→ Problem
Set down a word-for-word copy of the data below, limited to the lines from the first through the line with "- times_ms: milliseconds".

→ Dataset excerpt

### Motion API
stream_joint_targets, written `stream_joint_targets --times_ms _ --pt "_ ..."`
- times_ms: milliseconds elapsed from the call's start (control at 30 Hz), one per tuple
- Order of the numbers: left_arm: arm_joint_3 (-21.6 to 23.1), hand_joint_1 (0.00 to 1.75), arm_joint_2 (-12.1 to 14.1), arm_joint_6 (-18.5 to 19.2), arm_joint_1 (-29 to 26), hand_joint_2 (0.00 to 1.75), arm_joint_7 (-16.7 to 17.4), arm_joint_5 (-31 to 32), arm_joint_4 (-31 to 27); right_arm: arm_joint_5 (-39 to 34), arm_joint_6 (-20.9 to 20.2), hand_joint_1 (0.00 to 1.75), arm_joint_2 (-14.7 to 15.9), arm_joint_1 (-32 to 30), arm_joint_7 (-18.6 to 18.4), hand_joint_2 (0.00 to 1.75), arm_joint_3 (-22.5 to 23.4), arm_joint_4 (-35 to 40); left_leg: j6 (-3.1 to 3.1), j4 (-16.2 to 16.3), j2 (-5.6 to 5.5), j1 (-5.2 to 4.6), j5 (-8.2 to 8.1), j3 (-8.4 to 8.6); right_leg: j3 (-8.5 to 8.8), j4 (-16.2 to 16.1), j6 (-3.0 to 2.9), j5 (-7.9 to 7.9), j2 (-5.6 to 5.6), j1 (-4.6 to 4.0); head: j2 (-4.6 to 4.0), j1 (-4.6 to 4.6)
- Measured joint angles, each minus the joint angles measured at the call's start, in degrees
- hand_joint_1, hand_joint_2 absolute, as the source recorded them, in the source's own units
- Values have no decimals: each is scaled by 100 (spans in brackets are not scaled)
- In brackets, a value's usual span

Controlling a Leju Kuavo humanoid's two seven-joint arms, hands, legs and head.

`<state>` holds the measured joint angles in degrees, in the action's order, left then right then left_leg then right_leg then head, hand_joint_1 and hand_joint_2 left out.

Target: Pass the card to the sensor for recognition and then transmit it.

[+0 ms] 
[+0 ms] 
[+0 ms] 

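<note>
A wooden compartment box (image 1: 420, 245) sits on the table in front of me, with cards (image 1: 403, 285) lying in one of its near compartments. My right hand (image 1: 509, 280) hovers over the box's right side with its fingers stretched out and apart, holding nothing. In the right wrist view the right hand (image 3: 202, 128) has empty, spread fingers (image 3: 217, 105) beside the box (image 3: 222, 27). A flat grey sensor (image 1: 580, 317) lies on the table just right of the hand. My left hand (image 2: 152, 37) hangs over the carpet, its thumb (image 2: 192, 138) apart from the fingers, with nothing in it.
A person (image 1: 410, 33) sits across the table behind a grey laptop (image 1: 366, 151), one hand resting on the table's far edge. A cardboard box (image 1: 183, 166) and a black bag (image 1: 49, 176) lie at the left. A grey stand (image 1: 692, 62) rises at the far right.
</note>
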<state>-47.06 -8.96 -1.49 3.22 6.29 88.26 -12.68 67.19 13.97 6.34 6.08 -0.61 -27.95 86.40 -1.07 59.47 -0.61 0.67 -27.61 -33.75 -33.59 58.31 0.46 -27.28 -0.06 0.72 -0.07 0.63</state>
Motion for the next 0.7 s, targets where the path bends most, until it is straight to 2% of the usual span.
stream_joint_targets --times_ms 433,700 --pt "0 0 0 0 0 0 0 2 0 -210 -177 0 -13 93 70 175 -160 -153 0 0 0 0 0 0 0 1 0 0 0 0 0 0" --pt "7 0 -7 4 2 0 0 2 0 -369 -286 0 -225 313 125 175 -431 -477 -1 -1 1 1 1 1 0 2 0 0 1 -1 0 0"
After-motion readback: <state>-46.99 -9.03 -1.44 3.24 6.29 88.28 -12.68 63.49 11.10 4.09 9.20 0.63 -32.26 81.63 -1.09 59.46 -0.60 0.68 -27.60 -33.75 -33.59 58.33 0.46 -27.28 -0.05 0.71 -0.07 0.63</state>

→ Answer below
### Motion API
stream_joint_targets, written `stream_joint_targets --times_ms _ --pt "_ ..."`
- times_ms: milliseconds elapsed from the call's start (control at 30 Hz), one per tuple

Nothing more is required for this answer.